Registered Disability Savings Plan (RDSP)

3589Canadian_coinsThis morning, I attended the Registered Disability Savings Plan (RDSP) workshop and Q&A panel held by the DDA, with a representative from the Royal Bank of Canada (RBC), Ken Lagasse Chartered Accountants, and DC Complete Financial Services. For anybody who is unfamiliar with the Registered Disabilities Savings Plan, it is a new savings program designed to assist Canadians with disabilities and their families. I’ve included below some information I found quite interesting from this workshop.

Amongst some of the qualifications for the RDSP, include:

  • You must have a valid Social Insurance Number, be a Canadian Residence, be under the age of 60, and eligible for the Disability Tax Credit
  • The RDSP provides matching contributions of 100%, 200%, or 300% annually with a lifetime limit of $70,000
  • There is a 10 year claw back for the RDSP, and the money withdrawn for the RDSP must be used for the benefit of the beneficiary

Currently, only two financial institutions in BC allow you to open an RDSP account – the Bank of Montreal and RBC. Because today’s speaker was from RBC, she explained the process of opening an RDSP from an RBC perspective.
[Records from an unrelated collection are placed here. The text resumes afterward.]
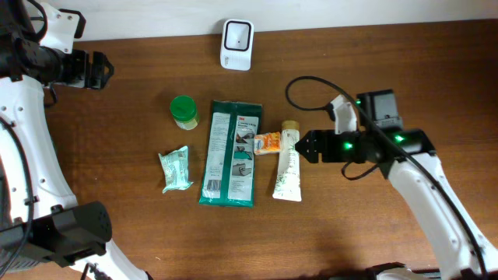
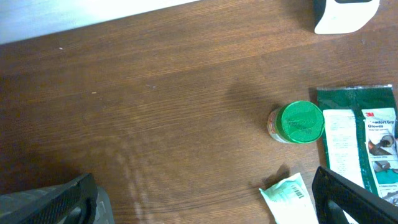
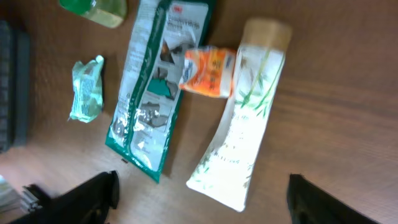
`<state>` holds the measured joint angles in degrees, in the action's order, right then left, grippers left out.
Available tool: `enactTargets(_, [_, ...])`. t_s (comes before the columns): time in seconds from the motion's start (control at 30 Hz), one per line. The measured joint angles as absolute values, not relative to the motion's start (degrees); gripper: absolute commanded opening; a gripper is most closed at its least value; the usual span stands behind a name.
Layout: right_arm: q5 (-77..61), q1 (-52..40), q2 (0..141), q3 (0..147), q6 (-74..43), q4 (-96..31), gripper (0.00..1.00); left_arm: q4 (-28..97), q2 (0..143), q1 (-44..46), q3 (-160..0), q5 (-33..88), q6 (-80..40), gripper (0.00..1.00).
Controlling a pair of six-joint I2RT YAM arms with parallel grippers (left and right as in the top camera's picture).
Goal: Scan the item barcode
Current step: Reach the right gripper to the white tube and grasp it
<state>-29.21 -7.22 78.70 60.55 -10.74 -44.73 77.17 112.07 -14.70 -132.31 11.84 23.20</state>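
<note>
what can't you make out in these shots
- Tube print and any barcode: blurred in right wrist view, too small overhead.
- Scanner: cut off by top edge, left wrist view.
- Glove pack: cut off by right edge, left wrist view.
- Jar: cut off by top edge, right wrist view.

Overhead: fixed above, looks straight down on the whole table (image 1: 327, 233), from farthest off. Left wrist: hangs nearer over the left side, faces down, takes in green-lidded jar (image 2: 298, 122), glove pack (image 2: 360, 143), white scanner (image 2: 345, 15). Right wrist: likewise near, looks down over the tube (image 3: 245, 124); shares jar and glove pack with both others
</note>
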Motion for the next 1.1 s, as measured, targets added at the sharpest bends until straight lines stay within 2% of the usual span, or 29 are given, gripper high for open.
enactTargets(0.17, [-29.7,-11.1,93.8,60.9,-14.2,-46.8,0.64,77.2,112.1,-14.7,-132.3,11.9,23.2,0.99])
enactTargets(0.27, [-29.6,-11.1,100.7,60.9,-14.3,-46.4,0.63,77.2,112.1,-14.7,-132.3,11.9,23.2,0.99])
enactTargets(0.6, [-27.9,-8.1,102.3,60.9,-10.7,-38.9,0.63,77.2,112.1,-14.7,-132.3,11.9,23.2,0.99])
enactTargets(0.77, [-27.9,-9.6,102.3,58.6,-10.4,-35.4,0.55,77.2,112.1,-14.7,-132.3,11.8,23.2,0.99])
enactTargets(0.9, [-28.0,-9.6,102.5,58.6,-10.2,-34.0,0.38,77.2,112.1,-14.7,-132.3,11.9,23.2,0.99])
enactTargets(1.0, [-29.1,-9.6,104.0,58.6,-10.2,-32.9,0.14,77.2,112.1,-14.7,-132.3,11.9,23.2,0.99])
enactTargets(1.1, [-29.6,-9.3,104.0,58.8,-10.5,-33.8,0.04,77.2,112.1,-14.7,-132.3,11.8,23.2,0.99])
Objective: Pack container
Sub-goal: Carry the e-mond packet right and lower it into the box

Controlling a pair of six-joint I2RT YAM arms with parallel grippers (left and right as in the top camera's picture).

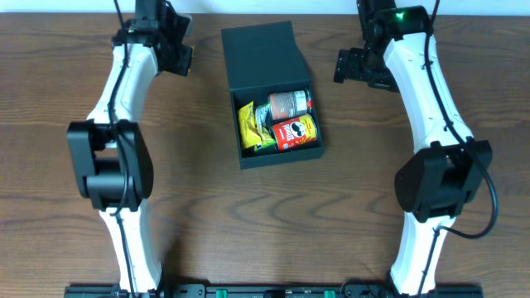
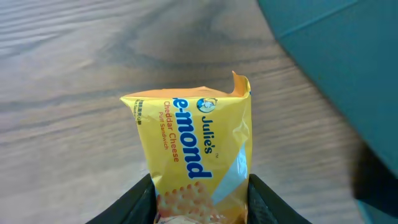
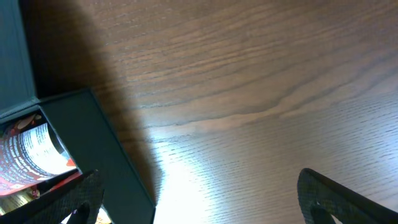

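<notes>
The dark teal container [image 1: 278,153] lies open mid-table, with its flap lid [image 1: 261,54] folded back. Inside are a yellow packet [image 1: 251,126], a brown can [image 1: 290,103] and a red snack can [image 1: 296,132]. My left gripper [image 1: 178,51] is above the table to the left of the lid. In the left wrist view it [image 2: 200,190] is shut on a yellow Julie's cheese-sandwich packet [image 2: 196,137], with the container [image 2: 336,62] to its upper right. My right gripper [image 1: 352,66] is open and empty to the right of the box [image 3: 93,143]. The red can [image 3: 31,155] shows in the right wrist view.
The wooden table [image 1: 74,207] spreads around the box. Both arm bases stand at the front edge, left [image 1: 124,248] and right [image 1: 418,248].
</notes>
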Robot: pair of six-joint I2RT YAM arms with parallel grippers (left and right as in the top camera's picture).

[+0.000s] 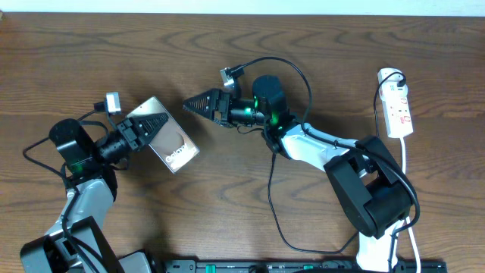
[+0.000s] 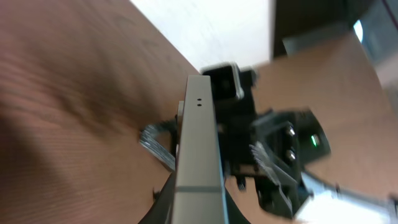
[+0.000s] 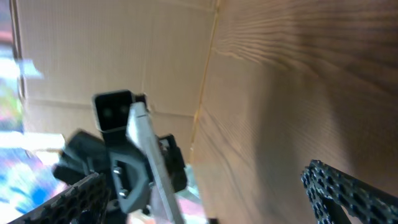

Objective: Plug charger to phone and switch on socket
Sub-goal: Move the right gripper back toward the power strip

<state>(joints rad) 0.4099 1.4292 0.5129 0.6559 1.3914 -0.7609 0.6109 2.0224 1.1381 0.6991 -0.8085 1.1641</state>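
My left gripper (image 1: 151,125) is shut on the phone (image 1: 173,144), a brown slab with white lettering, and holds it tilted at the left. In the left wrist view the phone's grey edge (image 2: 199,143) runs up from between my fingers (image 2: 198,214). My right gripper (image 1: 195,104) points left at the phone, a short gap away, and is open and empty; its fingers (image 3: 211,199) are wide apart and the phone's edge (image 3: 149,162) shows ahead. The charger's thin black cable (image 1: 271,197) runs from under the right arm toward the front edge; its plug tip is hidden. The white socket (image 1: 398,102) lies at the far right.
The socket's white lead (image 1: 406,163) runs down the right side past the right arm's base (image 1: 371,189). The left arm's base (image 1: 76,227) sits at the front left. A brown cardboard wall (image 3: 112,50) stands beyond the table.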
To open an account, you must either:

  • Make an appointment at any RBC branch
  • Call Royal Direct 1-800-769-2511
  • Visit any RBC branch (may require wait time)

For the above, you do not need to be an existing RBC client. If you intend to make an appointment at RBC, you should confirm what you need to bring for your meeting (i.e. government issued identification, legal documents, etc). The entire setup for this will take approximately an hour, with 15 minutes for the forms and an additional 45 minutes to ensure the right options. An important note about the RDSP – disabled individuals can be the beneficiary of only one RDSP and each RDSP can only have one beneficiary.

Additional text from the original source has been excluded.